The authors essentially report implementing this regimen in their local practice following the 5 yr outcomes reported from the UK FAST Forward trial, but in doing so, prospectively tracking outcomes. The study design is straight forward, and the manuscript is well written. Results are clearly presented, and the conclusions are supported by the findings. I only have minor comments:
· As the treatments reported on where recent, (Sept 2021 – May 2022), and late toxicity is listed as a secondary endpoint, perhaps revise the title to “Ultra-hypofractionation for whole breast irradiation in early breast cancer: Interim analysis of a prospective study”.
· Some minor grammatical edits required throughout ahead of final publication.
Author Response
We thank all the reviewers for their helpful comments, which allowed us to improve our manuscript. Please find hereby a point-by-point response to the comments received.
Reviewer.3
I am grateful for the opportunity to review manuscript ID: biomedicines-1943190, entitled “Ultra-hypofractionation for whole breast irradiation in early breast cancer.”
The authors report their findings of a prospective study of 70 patients treated with post-op WBI in a hypo-fractionated regimen of 5 fractions. The standard approach was 26Gy/5fr/1w (59 patients). Older and more frail patients were treated with a modified regimen of 28Gy/5fr/5w (11 patients). Treatments were planned for IMRT and delivered using a static technique. Primary endpoints for this study were patient compliance and acute toxicity. Secondary endpoints were late toxicity, cosmesis, and ipsilateral breast recurrence.
The authors essentially report implementing this regimen in their local practice following the 5 yr outcomes reported from the UK FAST Forward trial, but in doing so, prospectively tracking outcomes. The study design is straight forward, and the manuscript is well written. Results are clearly presented, and the conclusions are supported by the findings.
Thank you for the positive comment on our manuscript.

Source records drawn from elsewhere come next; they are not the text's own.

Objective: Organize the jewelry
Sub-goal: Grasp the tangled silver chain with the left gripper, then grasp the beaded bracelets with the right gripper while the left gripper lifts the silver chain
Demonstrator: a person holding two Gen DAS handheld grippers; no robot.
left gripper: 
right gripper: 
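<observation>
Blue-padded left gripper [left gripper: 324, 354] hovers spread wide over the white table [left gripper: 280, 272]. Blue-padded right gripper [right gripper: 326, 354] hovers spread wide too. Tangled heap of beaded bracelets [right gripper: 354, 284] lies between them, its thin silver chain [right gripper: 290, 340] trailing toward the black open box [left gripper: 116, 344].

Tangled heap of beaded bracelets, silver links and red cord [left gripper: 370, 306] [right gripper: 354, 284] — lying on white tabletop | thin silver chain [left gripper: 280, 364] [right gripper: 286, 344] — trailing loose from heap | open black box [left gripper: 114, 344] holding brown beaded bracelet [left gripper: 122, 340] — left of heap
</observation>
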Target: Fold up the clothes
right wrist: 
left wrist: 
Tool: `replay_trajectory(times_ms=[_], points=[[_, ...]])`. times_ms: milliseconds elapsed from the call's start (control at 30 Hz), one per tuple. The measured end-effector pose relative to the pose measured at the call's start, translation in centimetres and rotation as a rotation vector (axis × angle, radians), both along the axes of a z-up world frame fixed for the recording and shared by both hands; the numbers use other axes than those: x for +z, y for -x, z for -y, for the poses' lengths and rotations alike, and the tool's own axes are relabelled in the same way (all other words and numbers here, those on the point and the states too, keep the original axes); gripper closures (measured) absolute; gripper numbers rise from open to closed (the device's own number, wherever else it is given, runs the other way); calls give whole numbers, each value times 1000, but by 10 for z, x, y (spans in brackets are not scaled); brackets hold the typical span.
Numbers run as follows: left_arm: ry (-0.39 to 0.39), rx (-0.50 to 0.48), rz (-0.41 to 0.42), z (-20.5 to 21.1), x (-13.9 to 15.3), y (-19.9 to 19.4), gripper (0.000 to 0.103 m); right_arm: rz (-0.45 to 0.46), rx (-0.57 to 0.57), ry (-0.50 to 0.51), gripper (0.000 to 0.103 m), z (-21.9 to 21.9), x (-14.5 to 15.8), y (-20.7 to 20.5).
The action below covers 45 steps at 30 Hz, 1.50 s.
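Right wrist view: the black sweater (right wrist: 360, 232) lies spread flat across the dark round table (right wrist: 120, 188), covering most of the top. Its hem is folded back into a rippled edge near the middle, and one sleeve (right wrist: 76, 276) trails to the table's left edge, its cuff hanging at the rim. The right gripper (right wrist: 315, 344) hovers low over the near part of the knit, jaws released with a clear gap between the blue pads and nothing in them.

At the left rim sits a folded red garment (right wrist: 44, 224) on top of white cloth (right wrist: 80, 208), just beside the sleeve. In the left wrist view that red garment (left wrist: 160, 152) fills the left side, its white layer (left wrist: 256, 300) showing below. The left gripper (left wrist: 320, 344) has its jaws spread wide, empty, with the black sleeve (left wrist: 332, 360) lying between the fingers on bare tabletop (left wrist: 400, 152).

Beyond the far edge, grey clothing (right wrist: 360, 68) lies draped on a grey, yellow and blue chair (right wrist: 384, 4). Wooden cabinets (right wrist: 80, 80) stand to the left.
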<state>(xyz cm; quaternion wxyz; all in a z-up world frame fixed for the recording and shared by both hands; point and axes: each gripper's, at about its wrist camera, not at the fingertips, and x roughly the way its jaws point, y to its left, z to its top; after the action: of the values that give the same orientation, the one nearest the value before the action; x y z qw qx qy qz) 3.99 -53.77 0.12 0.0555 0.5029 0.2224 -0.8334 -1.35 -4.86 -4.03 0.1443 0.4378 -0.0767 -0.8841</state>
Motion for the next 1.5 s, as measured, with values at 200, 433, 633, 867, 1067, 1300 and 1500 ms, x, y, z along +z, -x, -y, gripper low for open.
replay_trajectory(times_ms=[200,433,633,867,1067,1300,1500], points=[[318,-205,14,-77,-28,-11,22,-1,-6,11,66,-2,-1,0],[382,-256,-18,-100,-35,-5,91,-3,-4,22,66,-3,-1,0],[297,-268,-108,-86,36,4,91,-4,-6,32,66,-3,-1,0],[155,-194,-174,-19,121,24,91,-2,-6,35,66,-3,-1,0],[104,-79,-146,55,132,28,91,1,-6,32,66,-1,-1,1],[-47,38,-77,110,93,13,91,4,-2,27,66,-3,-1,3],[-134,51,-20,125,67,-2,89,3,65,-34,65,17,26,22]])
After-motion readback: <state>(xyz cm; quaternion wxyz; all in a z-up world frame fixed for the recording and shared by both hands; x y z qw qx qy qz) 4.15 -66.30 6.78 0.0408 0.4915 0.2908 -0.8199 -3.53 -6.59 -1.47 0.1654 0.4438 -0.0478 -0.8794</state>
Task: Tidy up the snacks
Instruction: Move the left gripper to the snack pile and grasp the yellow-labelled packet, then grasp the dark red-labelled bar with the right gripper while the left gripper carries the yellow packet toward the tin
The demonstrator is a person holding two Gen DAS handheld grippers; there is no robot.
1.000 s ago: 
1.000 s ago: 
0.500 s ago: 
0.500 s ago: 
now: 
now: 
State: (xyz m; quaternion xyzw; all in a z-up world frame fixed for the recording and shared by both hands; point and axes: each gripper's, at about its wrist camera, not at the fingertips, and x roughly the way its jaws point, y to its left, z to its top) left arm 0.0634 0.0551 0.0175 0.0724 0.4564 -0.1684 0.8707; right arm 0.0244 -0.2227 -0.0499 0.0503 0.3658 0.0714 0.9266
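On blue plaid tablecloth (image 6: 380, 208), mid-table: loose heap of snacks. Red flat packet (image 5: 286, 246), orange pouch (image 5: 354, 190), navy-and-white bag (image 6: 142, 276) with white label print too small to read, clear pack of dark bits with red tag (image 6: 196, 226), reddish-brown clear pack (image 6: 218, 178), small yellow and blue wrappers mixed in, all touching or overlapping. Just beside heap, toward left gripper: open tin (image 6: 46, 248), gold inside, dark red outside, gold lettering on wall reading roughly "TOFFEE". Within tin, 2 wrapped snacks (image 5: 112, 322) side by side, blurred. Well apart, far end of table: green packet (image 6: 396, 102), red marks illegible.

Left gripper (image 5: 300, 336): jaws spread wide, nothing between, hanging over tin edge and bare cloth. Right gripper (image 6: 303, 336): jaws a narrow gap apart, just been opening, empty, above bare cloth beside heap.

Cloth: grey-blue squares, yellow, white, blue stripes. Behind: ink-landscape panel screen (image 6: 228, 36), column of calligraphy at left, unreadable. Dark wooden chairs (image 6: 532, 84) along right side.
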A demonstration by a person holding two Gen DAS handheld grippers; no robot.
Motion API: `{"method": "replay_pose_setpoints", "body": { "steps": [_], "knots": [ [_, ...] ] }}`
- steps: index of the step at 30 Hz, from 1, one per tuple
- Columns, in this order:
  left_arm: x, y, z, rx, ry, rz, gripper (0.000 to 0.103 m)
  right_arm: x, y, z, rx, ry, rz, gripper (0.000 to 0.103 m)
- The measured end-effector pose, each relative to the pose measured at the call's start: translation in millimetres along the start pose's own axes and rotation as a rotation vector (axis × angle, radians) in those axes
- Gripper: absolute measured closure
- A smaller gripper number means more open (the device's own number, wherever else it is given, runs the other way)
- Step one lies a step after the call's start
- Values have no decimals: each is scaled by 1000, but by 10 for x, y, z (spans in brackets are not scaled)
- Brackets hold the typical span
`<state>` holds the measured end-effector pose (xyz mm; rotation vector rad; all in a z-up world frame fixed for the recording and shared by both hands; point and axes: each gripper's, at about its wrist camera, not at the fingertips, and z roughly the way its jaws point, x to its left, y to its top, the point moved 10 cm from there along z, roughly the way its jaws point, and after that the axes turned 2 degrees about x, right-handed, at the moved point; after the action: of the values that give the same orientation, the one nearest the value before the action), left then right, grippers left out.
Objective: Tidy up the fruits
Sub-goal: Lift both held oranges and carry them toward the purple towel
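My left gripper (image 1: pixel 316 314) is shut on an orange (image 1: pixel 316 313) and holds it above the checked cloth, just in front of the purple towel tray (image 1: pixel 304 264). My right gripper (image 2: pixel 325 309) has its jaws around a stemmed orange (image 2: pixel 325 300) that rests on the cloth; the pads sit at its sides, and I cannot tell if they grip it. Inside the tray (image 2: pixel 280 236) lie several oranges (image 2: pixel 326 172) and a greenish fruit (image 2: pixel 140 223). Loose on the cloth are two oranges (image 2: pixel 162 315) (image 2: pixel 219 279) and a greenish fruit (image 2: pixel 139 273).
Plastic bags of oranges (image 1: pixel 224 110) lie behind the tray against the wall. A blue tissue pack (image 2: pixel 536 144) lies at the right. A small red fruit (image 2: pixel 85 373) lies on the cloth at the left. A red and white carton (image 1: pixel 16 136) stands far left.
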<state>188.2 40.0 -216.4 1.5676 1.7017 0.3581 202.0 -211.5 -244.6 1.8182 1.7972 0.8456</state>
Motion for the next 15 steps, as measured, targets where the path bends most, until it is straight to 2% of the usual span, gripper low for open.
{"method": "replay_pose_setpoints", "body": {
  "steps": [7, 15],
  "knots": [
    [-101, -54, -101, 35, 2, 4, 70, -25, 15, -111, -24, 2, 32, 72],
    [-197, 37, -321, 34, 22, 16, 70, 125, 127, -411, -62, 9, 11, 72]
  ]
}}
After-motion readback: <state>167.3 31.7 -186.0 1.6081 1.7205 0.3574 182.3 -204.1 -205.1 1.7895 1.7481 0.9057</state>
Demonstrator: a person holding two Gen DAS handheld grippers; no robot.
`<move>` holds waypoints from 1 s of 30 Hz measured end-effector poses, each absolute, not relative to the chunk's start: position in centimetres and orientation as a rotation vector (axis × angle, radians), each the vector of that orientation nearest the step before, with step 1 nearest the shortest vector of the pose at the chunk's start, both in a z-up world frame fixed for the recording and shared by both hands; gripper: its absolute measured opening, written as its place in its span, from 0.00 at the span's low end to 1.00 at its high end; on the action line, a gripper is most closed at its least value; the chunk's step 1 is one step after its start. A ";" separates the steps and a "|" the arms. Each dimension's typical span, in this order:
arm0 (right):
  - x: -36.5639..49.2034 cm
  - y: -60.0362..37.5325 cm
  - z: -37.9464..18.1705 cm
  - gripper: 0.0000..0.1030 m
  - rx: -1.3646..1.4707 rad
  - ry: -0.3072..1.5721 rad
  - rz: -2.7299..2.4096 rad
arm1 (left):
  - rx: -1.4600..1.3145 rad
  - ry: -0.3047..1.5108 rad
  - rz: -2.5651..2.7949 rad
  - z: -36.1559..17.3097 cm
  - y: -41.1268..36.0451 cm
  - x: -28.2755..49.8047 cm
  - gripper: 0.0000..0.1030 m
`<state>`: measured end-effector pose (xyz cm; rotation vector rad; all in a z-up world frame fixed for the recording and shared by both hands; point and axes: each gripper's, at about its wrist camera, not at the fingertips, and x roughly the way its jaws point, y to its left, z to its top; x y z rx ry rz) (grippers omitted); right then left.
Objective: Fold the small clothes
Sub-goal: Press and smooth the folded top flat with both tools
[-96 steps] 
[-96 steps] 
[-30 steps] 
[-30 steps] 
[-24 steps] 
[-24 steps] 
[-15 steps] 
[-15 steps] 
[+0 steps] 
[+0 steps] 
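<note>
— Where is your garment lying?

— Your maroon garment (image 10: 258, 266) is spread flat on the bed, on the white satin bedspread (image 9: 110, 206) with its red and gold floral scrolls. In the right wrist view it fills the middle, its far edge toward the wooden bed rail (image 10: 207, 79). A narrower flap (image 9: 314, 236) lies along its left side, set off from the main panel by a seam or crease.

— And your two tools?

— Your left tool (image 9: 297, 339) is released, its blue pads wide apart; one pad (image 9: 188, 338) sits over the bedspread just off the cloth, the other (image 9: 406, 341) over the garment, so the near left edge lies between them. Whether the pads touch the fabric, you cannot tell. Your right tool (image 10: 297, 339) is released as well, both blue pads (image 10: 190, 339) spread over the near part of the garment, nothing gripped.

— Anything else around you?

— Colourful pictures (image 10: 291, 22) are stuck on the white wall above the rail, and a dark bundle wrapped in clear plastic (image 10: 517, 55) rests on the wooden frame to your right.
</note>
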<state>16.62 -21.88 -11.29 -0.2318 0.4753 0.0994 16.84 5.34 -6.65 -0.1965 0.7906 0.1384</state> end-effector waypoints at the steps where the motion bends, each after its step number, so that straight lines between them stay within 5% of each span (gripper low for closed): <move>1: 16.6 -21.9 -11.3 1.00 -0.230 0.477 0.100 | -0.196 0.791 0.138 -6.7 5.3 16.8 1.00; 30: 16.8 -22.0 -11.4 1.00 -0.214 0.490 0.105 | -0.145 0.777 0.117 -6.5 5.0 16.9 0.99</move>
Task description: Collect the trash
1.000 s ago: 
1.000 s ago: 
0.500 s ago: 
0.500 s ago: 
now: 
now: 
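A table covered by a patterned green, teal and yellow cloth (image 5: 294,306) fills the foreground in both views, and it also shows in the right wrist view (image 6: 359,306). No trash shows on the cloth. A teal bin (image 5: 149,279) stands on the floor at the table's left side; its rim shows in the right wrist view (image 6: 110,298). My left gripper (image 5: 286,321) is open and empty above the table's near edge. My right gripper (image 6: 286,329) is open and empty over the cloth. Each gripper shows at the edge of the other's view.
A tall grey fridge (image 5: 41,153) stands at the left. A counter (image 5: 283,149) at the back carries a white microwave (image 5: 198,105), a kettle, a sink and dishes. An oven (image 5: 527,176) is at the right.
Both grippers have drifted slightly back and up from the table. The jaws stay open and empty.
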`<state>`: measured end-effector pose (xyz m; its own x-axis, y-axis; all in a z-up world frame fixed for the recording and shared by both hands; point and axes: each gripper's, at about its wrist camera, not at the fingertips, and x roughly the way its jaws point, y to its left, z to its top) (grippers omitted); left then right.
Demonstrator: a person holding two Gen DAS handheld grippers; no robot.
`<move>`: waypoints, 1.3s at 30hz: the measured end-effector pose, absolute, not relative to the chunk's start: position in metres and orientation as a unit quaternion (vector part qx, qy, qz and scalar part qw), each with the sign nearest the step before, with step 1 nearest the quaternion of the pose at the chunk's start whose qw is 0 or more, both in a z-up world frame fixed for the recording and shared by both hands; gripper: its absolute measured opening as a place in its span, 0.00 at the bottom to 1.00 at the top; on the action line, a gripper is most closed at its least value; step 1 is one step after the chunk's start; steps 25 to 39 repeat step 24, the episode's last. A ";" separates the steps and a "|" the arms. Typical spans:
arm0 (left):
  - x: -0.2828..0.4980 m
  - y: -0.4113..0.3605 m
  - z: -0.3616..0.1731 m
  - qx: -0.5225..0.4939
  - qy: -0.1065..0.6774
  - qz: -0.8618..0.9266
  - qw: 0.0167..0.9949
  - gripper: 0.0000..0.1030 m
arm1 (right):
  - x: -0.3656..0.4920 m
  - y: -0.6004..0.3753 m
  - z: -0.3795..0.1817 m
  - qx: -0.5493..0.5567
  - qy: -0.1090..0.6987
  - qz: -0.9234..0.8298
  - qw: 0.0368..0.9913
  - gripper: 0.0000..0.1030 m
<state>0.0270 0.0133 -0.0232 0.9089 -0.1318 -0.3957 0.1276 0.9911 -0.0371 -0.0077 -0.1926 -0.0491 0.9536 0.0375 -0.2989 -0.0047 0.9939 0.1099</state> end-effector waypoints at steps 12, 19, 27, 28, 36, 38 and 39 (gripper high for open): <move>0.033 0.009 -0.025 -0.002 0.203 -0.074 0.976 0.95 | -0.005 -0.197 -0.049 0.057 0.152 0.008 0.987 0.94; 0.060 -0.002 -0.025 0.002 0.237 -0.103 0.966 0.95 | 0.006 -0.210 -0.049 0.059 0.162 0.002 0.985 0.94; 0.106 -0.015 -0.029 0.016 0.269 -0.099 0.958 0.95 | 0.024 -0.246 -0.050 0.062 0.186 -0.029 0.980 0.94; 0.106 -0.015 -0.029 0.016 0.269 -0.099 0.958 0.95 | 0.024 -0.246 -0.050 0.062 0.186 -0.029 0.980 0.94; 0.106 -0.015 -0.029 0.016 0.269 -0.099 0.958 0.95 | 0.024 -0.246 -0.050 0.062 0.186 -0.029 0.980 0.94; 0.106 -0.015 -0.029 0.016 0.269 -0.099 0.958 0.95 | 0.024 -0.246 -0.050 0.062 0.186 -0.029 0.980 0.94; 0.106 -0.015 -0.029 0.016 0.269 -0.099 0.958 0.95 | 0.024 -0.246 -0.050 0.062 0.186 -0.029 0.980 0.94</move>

I only have minor comments:
As the treatments reported on where recent, (Sept 2021 – May 2022), and late toxicity is listed as a secondary endpoint, perhaps revise the title to “Ultra-hypofractionation for whole breast irradiation in early breast cancer: Interim analysis of a prospective study”.
Thank you for the suggestion. The title has been revised accordingly.
Some minor grammatical edits required throughout ahead of final publication.
Thank you. Grammar and spelling have been double-checked and revised where needed.
Round 2
Reviewer 1 Report
The authors convinced me that Biomedicines was the right submission. The study is now recommended for publication.
Reviewer 2 Report
Thank you for revising the article.
I suggest to accept it for publication in present form.